Energetic Law #9 — Impact and Safety
Energetic Law #9 — Impact and Safety https://csuiteold.c-suitenetwork.com/advisors/wp-content/themes/csadvisore/images/empty/thumbnail.jpg 150 150 Adam Quiney https://secure.gravatar.com/avatar/621d44cf9c21e10637daddfc55d050b0?s=96&d=mm&r=gRead laws one, two, three, four, five, six, seven, and eight here.
The ninth energetic law of leadership is the law of impact. This law tells us that: “You are able to impact others precisely to the same extent you are willing to be impacted,” and “The more impervious you are to the world around you, the more impervious the world is to you.”
This law helps us understand why the capacity for vulnerability is essential to leadership, why coaches and leaders that don’t take on their own work tend to make only a superficial difference, and why perfect listening skills will never substitute for true empathy.
This law shows up most often with leaders that are keen to practice developing the leadership of others, but are unwilling (or more often, unable) to allow that same kind of vulnerability in themselves.
They read books on leadership, watch videos, and sometimes seek out advice, but are rarely willing to put themselves into the same kind of crucible that they would ask of their teams.
The heart of being unwilling to let the world impact you arises from a need to keep ourselves protected. If you’re willing to let the world impact you, it means opening yourself up to heartbreak, disappointment, anger, sadness, grief, and every other aspect of being a human. This isn’t to say that the only kind of impact the world will have on you is painful — it’s simply that we are usually less inclined to protect ourselves from the stuff we like.
Many people learn at a young age that feelings like heartbreak, disappointment, and so on are problematic, and get in the way of the impact they want to create on the planet.
So, to compensate, they shut off their heart, and run the majority of their experience of life through their head. This allows the individual in question to perform whatever job they have in front of them, and minimize the impact on themselves. Rather than being slowed down by the disappointment of failing a goal, they can simply get back on the horse and continue towards whatever needs to happen next.

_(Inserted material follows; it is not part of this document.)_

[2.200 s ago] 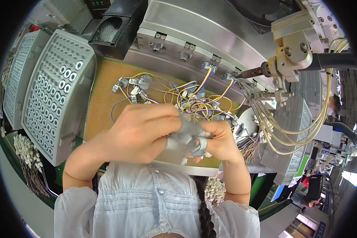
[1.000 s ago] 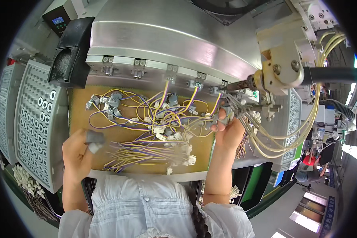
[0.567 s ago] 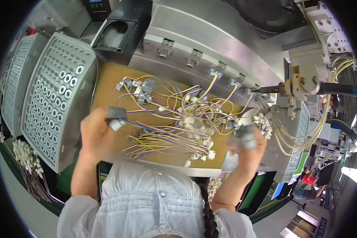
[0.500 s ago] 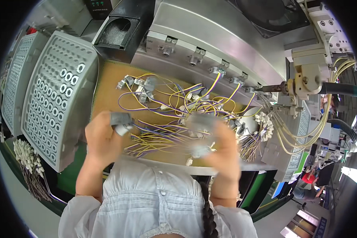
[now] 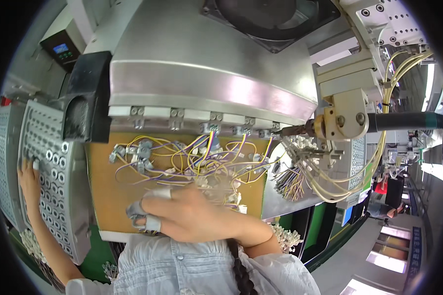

Logical. Simple. Efficient.
Leaders with this approach become separate from the world. They want more intimacy from their staff, but they are unable to provide that same intimacy back. When someone shows up and provides them feedback that would cause some upset, the leader is unable to allow the feedback in to this extent. It bounces off of their closed heart, and lands in the sterile, barren land of their logical mind. They hear the feedback, they acknowledge the words… and yet the member who has provided this feedback feels they may as well be speaking to a computer.
Everything proceeds in an orderly, efficient, and utterly heartless manner.
It gets worse. Leaders in these positions often try to cultivate cultures of openness — a desire to allow feedback of all kinds to flow up and down the chain, and to provide an open-door policy for communication.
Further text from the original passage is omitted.